Often, the effect of an assumption violation on the one-sample t test result
depends on the extent of the violation (such as how skewed
the distribution of the population is). Some small violations may have little
practical effect on the analysis, while other violations may render the
one-sample t test result uselessly incorrect or uninterpretable. In particular,
a small
sample size may increase vulnerability to assumption violations.
A lack of independence
within a sample is often caused by the existence of an implicit factor in the
data. For example, values collected over time may be serially correlated
(here time is the implicit factor). If the data are in a particular order,
consider the possibility of dependence. (If the row order of the data reflect
the order in which the data were collected, an index
plot of the data [data value plotted against row number] can reveal
patterns in the plot that could suggest possible time effects.)
Values may not be identically distributed because of the presence of outliers.
Outliers are anomalous values in the data. Outliers tend to increase the
estimate of sample variance, thus decreasing the calculated t statistic and
lowering the chance of rejecting the null
hypothesis. They may be due to recording errors, which may be correctable,
or they may be due to the sample not being entirely from the same population.
Apparent outliers may also be due to the values being from the same, but nonnormal,
population. The boxplot
and normal
probability plot (normal Q-Q plot) may suggest the presence of outliers in
the data.
The one-sample t statistic is based on the sample mean and the sample
variance of the sample values, both of which are sensitive to outliers.
(In other words, neither the sample mean nor the sample variance is resistant
to outliers, and thus, neither is the t statistic.) In particular, a large
outlier can inflate the sample variance, decreasing the t statistic and thus
perhaps eliminating a significant difference. A nonparametric
test may be a more powerful test in such a situation. If you find outliers
in your data that are not due to correctable errors, you may wish to consult a
statistician as to how to proceed.
If the population from which the data were sampled is skewed, then the
one-sample t test may incorrectly reject the null hypothesis that the
population mean is the hypothesized value even when it is true. The one-sample
signed rank test also assumes symmetry, and may not be appropriate
alternative in this case. The one-sample
sign test does not rely on symmetry, and may be an appropriate alternative
test. Unless the skewness is severe, or the sample size very small, the t
test may perform adequately.
Whether or not the population is skewed can be assessed either informally
(including graphically),
or by examining the sample skewness statistic or conducting a test for
skewness.
If outliers or skewness is present, employing a transformation
may resolve both problems at once, and also promote normality. In this case,
it may be preferable to perform a one-sample t test on the transformed data.
The usual measurement for skewness is not resistant
to outliers, so one should be consider the possibility that apparent skewness
is in fact due to one or more outliers. A lack of power due to small sample
sizes may also make it hard to detect skewness.
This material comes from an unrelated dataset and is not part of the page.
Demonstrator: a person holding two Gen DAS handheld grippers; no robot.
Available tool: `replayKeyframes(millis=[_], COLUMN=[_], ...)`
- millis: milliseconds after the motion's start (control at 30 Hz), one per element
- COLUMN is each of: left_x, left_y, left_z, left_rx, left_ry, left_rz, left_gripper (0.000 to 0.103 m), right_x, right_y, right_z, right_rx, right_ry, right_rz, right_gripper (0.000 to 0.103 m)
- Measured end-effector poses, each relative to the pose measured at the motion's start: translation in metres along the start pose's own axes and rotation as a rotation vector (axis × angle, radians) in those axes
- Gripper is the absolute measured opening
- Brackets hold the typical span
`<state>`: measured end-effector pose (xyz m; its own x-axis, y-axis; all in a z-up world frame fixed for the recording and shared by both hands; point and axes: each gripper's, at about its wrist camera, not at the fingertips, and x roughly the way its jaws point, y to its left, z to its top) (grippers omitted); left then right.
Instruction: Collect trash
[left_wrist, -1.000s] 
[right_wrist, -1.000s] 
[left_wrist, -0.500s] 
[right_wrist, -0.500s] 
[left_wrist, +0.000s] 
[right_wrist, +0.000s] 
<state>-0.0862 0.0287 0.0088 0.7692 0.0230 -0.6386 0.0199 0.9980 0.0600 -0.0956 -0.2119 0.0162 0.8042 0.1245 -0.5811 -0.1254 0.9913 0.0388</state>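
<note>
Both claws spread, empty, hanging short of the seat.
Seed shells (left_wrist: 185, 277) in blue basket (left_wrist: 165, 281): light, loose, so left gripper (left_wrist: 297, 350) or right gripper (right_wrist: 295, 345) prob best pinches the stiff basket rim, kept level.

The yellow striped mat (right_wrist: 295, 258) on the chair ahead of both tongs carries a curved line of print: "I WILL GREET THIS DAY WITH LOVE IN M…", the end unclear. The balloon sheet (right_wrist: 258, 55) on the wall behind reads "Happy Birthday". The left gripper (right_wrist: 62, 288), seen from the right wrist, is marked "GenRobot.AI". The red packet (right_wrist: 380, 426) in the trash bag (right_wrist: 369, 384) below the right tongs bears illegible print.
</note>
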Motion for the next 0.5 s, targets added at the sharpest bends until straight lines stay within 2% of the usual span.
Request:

The values in a sample may indeed be from the same population, but not
from a normal one. Signs of nonnormality
are skewness
(lack of symmetry) or light-tailedness
or heavy-tailedness.
The boxplot,
histogram,
and normal
probability plot (normal Q-Q plot), along with the normality test, can
provide information on the normality of the population distribution. However,
if there are only a small number of data points, nonnormality can be hard to
detect. If there are a great many data points, the normality test may detect
statistically significant but trivial departures from normality that will have
no real effect on the t statistic (since the t statistic will converge in
probability to the standard normal distribution by the law of large numbers).
For data sampled from a normal distribution, normal probability plots
should approximate straight lines, and boxplots should be symmetric (median
and mean together, in the middle of the box) with no outliers.
If the sample size is not too small, then the t statistic will not be much
affected even if the population distributions are skewed,
although it will increase the chance that an incorrectly small P value will be
reported (i.e., that the null
hypothesis will be rejected when it is in fact true.
Unless the sample size is small (less than 10), light-tailedness
or heavy-tailedness
will have little effect on the t statistic. Light-tailedness will tend to
increase the chance that an incorrectly small P value will be reported (i.e.,
that the null hypothesis will be rejected when it is in fact true.
Heavy-tailedness will tend to increase the chance that an incorrectly large P
value will be reported (i.e., that the null hypothesis will not be rejected
when it is in fact false, making the test conservative.
Robust
statistical tests operate well across a wide variety of distributions.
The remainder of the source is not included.